Show every line of the material that follows in which the word "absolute" occurs.
**** TASK INPUTS ****
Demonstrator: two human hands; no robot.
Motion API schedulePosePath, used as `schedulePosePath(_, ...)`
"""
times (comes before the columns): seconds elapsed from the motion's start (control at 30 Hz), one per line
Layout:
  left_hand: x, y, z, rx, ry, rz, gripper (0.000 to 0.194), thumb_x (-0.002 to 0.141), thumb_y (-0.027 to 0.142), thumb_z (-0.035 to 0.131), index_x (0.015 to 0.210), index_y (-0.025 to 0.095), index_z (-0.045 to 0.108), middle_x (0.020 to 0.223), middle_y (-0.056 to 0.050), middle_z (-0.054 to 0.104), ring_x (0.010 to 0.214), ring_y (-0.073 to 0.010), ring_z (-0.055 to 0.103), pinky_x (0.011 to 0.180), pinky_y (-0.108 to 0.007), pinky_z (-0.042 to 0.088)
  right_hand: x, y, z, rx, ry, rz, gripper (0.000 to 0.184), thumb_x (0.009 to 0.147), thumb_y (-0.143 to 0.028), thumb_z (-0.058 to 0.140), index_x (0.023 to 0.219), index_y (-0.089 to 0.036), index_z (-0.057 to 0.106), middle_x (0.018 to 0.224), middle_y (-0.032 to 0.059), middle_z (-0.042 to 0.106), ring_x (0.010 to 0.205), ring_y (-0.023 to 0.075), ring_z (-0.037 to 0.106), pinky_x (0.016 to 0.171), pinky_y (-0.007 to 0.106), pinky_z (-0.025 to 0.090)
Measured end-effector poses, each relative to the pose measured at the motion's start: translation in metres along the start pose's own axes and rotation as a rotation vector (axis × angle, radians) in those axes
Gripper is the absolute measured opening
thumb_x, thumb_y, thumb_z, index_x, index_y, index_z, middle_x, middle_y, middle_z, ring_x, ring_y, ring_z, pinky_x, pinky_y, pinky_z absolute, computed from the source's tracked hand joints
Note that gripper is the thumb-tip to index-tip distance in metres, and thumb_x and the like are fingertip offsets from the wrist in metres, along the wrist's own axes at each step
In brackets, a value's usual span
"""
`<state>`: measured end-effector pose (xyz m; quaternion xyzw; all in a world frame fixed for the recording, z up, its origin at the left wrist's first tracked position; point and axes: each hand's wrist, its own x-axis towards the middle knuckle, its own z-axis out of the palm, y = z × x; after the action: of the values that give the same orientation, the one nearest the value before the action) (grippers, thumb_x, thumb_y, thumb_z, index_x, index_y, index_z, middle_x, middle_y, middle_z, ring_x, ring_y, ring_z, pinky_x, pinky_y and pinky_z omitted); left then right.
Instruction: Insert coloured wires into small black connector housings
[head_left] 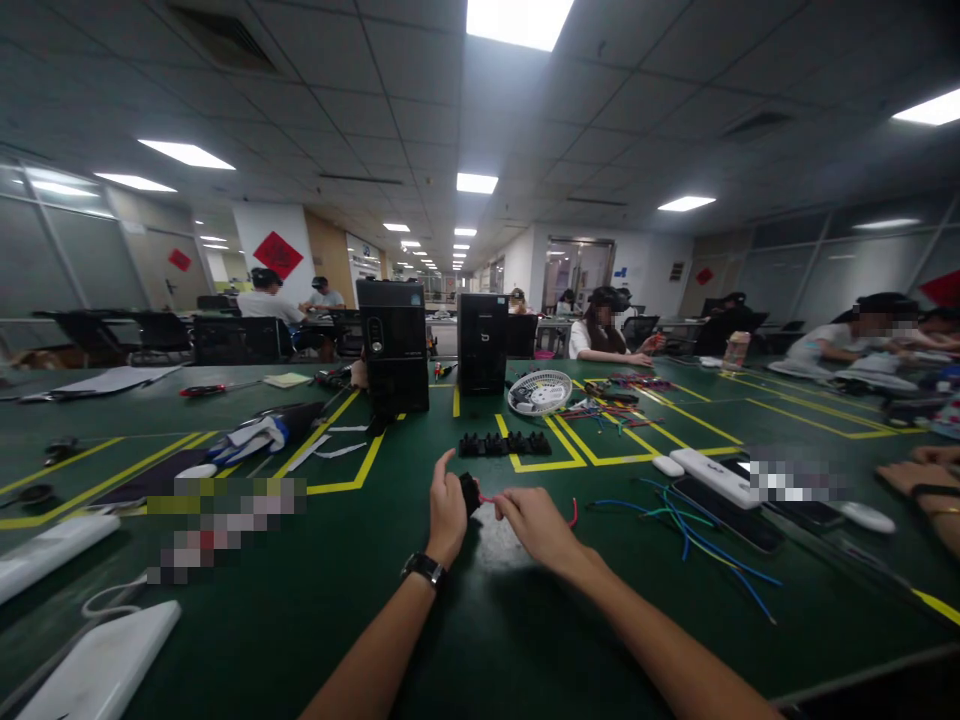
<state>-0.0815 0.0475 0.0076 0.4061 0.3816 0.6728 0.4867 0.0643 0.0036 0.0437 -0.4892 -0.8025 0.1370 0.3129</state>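
Note:
My left hand (448, 515), with a dark watch on the wrist, is closed around a small black block-like part (470, 494). Opposite it, my right hand (536, 525) pinches a red wire (486, 499) whose end meets the block; whether it sits inside cannot be made out. A curved red wire end (574, 513) shows beyond my right hand, and its link to the pinched wire is hidden. Just past my hands lies a black strip of several similar blocks (504, 445). Loose blue and green wires (684, 520) are spread on the green table to the right.
Two black box-shaped units (481, 345) stand at mid-table. A white round basket (539, 393) sits beside coloured wires. White devices (716, 478) and a dark phone (727, 515) lie right, near another person's hand (919, 485). A screwdriver (202, 391) and a white power bank (112, 660) are left.

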Motion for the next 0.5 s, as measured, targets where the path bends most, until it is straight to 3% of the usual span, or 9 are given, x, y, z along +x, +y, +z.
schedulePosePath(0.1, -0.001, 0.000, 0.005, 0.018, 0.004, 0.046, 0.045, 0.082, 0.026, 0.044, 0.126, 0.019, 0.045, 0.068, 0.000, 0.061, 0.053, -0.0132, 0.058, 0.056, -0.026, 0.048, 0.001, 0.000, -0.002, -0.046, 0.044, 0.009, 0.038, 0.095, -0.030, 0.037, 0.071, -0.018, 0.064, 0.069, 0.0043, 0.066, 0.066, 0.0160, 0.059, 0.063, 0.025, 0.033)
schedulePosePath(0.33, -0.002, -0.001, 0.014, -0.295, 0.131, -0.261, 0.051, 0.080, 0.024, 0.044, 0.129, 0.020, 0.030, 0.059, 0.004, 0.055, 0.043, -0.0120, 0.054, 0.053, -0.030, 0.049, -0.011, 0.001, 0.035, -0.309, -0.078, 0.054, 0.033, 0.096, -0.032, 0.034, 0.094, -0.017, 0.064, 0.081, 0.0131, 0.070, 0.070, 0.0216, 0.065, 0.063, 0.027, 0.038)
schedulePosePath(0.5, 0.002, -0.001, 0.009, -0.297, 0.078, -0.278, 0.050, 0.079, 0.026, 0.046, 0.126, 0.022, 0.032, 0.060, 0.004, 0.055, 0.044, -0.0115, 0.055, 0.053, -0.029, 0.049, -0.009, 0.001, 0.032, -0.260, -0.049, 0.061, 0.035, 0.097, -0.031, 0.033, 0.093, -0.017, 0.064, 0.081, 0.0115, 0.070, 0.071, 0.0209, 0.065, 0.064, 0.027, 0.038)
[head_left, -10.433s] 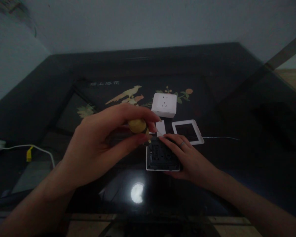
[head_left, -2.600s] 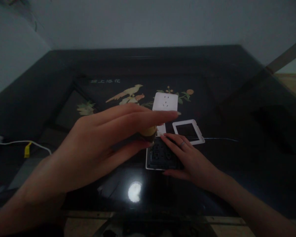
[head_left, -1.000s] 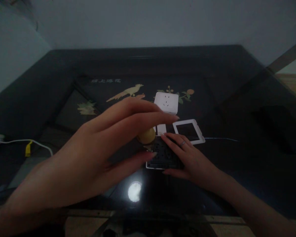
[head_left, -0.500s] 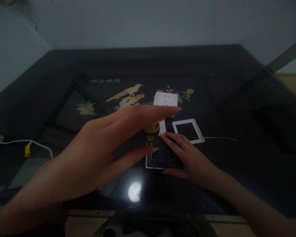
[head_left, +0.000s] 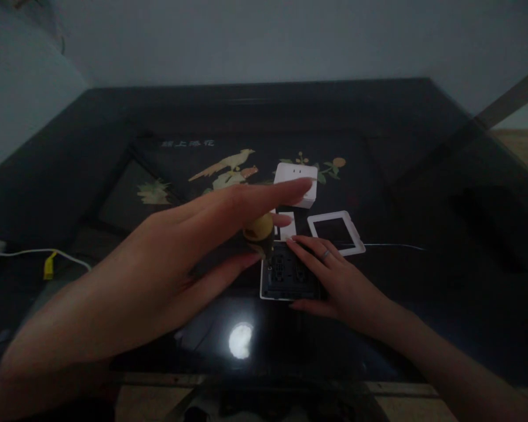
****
(ANSWER BOX)
Gripper is the absolute measured opening
thumb_x, thumb_y, thumb_z, index_x, index_y, index_z, middle_x, middle_y, middle_z, ring_x, ring_y, ring_z, pinky_x, pinky_y, pinky_z absolute, computed from the source's tracked hand joints

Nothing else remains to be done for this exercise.